In 2014, David Raskin (Jonny Weston) has just been accepted to MIT with only a partial scholarship. Not able to afford to the remaining balance for tuition, David resorts to trying to get a scholarship by providing an invention. While rummaging through his dead father's science experiments, (naturally) David and his sister, Chris (Virginia Gardner) and their 2 friends: Quinn (Sam Lerner) and Adam (Allen Evangelista) stumble across plans for a time travel device.

With Chris recording everything (because, why not?) David and his friends take the plans and find a way to make the machine work. Aided by Jessie, (Sofia Black D'Ella) another student and a girl that catches David's eye, the friends are able to travel back in time. Initially making a pact to only travel back in time together, David does not heed the warnings and begins to mess with the time travel device.

                                          "This isn't like 'Back to the Future'. Hell, it's not even like 'The Butterfly Effect'.


Following the usual tropes of time travel films, the idea of holding the power of time travel in your hands is too great to bear.

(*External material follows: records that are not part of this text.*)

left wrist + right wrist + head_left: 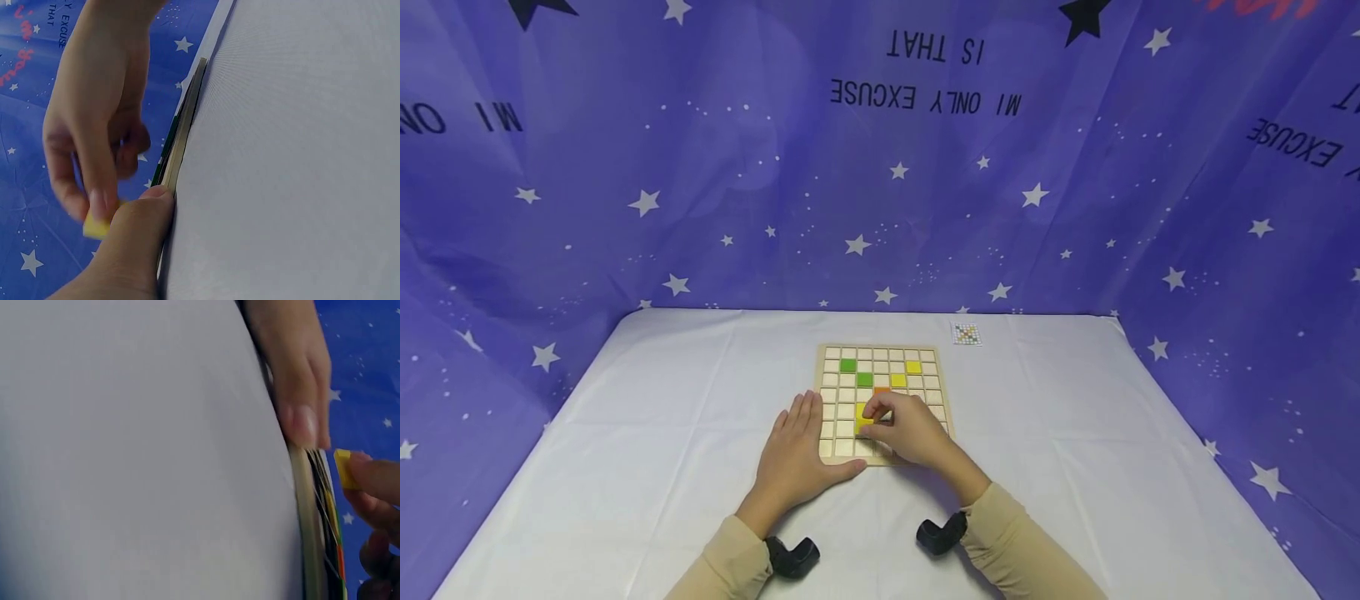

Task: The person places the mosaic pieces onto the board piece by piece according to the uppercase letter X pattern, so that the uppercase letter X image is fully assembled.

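Note:
A wooden grid board (pixel 880 346) lies on the white table, its cells mostly pale, with green squares (pixel 848 366), yellow squares (pixel 913 367) and an orange square (pixel 882 390) along crossing diagonals. My left hand (pixel 793 454) rests at its left side, fingers extended along that edge and thumb at the near edge. Over the lower middle of the board, my right hand (pixel 910 429) pinches a small yellow tile (pixel 344 469) between thumb and index finger. Both wrist views show this tile raised off the board. Part of the lower right grid is hidden by the right hand.
A small card (pixel 966 334) with a coloured grid pattern lies beyond the board's far right corner. Purple star-printed cloth (pixel 880 208) stands behind the table and on both sides. Black wrist cameras (pixel 793 557) sit near each sleeve.

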Motion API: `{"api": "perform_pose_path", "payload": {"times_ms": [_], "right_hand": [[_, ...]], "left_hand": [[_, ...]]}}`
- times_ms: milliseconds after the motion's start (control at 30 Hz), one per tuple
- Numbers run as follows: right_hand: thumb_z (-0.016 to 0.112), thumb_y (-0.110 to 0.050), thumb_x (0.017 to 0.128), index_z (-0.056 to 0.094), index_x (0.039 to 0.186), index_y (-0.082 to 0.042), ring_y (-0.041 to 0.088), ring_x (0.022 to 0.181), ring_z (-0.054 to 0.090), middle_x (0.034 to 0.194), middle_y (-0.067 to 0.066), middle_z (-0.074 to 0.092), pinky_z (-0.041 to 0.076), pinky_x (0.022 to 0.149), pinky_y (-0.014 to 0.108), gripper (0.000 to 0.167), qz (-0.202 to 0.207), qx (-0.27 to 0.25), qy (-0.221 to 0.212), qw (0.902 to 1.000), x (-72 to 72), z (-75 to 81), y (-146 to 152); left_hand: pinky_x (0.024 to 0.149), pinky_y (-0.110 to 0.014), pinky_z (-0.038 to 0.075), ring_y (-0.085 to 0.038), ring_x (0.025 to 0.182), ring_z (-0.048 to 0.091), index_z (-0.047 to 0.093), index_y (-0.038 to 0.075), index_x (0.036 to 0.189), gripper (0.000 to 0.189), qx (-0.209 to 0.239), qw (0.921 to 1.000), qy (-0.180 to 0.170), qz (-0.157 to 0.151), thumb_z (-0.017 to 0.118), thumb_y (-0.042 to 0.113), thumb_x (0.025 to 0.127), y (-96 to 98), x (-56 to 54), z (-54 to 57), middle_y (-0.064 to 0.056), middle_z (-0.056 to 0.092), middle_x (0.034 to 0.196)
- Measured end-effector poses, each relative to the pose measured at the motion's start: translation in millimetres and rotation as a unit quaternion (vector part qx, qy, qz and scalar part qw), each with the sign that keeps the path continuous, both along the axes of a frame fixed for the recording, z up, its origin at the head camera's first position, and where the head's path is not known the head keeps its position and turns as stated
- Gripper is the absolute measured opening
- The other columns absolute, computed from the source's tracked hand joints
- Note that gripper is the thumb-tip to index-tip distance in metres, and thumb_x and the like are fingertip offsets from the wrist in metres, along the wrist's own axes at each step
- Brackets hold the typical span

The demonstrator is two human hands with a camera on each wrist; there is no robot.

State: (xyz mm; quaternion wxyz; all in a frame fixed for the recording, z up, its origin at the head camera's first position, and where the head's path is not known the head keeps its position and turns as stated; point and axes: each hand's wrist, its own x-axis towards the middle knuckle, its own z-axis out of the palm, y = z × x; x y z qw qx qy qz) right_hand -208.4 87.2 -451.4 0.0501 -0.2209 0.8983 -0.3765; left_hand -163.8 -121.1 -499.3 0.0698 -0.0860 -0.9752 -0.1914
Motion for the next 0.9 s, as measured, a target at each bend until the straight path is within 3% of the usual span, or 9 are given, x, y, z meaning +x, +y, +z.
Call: {"api": "perform_pose_path", "payload": {"times_ms": [233, 467, 900], "right_hand": [[0.078, -0.028, 0.086, 0.067, 0.092, -0.021, 0.000, 0.074, 0.062, 0.084, -0.012, 0.070, 0.050, 0.069, 0.021, 0.014, -0.006, 0.030, 0.043, 0.9986, 1.1, -8.2, -23.0], [0.078, -0.030, 0.086, 0.074, 0.097, -0.018, 0.005, 0.082, 0.063, 0.093, -0.009, 0.067, 0.052, 0.072, 0.023, 0.017, -0.032, 0.051, 0.071, 0.9956, 4.6, -13.6, -30.1], [0.074, -0.032, 0.090, 0.078, 0.092, -0.019, 0.000, 0.067, 0.050, 0.088, -0.009, 0.061, 0.041, 0.055, 0.016, 0.014, -0.027, 0.092, 0.088, 0.9915, 11.9, -18.5, -36.2]], "left_hand": [[0.124, -0.053, 0.021, -0.036, 0.152, 0.022, 0.021, -0.005, 0.155, 0.130, 0.006, 0.9999, -0.001, -0.009, 0.060, 0.086, 0.070, 3.1, 0.6, 0.7, -0.022, 0.025, 0.162], [0.123, -0.052, 0.023, -0.036, 0.152, 0.024, 0.024, -0.006, 0.154, 0.130, -0.001, 0.9998, 0.014, -0.011, 0.060, 0.086, 0.069, 3.2, -1.8, -1.3, -0.022, 0.027, 0.161], [0.123, -0.053, 0.022, -0.036, 0.152, 0.022, 0.020, -0.006, 0.155, 0.131, -0.002, 1.0000, -0.005, -0.008, 0.059, 0.086, 0.069, -1.7, 0.6, -3.3, -0.022, 0.024, 0.163]]}}
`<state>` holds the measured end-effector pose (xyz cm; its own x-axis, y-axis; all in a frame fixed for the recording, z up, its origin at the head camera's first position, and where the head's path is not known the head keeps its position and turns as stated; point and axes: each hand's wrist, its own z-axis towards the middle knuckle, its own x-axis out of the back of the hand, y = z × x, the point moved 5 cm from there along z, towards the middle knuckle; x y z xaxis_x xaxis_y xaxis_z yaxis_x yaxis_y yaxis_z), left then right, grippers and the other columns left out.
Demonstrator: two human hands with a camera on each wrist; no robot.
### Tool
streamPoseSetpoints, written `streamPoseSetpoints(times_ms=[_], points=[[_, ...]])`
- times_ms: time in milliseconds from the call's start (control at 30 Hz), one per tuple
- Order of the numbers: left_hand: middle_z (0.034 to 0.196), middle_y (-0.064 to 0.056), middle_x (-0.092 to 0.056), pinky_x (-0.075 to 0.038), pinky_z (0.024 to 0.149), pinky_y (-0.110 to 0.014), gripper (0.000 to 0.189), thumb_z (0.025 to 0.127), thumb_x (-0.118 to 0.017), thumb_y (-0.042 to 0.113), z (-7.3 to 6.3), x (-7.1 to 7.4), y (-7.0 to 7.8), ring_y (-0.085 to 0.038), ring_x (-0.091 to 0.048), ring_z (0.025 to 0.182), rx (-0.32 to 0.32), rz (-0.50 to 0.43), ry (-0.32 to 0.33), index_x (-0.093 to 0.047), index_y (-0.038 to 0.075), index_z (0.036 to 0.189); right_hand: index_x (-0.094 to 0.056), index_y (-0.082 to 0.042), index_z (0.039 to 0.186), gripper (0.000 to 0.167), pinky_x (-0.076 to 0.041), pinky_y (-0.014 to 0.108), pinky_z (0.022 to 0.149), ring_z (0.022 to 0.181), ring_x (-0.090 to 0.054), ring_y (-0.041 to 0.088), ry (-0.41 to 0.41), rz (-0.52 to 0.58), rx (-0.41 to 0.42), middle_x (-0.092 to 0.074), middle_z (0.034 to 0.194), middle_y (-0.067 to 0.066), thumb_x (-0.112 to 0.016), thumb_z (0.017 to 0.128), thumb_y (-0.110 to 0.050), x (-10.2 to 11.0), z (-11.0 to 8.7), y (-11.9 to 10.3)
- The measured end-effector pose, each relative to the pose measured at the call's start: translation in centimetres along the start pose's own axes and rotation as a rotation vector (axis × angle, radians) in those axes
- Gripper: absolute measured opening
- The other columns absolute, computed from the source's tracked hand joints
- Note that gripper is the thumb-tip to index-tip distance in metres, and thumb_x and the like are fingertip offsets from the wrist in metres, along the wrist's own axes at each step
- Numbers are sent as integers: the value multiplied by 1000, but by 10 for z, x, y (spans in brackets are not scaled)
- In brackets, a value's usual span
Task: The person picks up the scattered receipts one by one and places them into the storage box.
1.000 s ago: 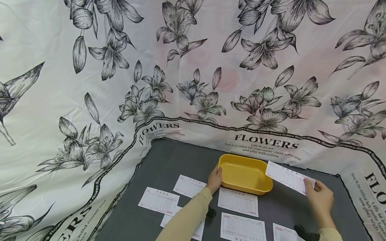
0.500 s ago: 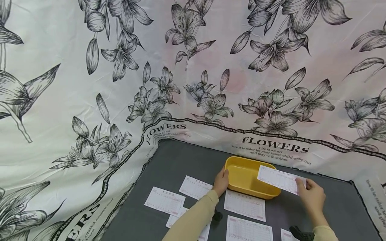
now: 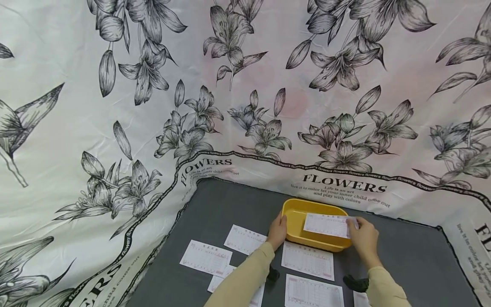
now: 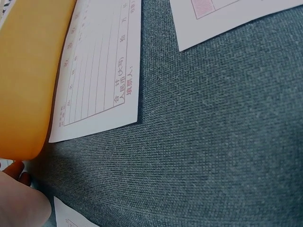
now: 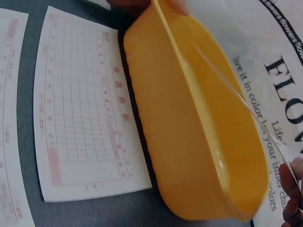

The characters in the film use the machine to travel back in time to win the lottery, go to concerts and make certain decisions right. Though, by changing the past, consequences of what they have changed affect what goes on back in the present time. Upon returning to the present, the friends discover that their changes have negatively impacted their present time and must find a way to right their wrongs.

As is typical with most time travel movies, the film cannot bear the weight of the paradoxes that the script puts the characters into. Taking a much longer time than usual for setting up the film, the first half is not awful in watching the, mostly likable, characters come together and build the time machine together. Once the time travel begins, though, the film slogs through endless sequences of David and company changing their lives in various ways.

                                            The cast realizing their paychecks come from Michael Bay.


The changing of the lives comes off as boring and overly long, before we finally reach them realizing that they have changed their present-day lives. Their actions and the negative consequences, though, never really feel threatening to the story; especially when the characters know how to fix their mistakes and follow through with the plan. Project Almanac plays it way too safe and that hurts a film that wants to be a different type of time travel film.

I'm a sucker for time travel films, yet Project Almanac fails overall in the story it tries to tell. Stick with 'Primer', instead.

                                            A PG-13 version of 'There's Something About Mary'.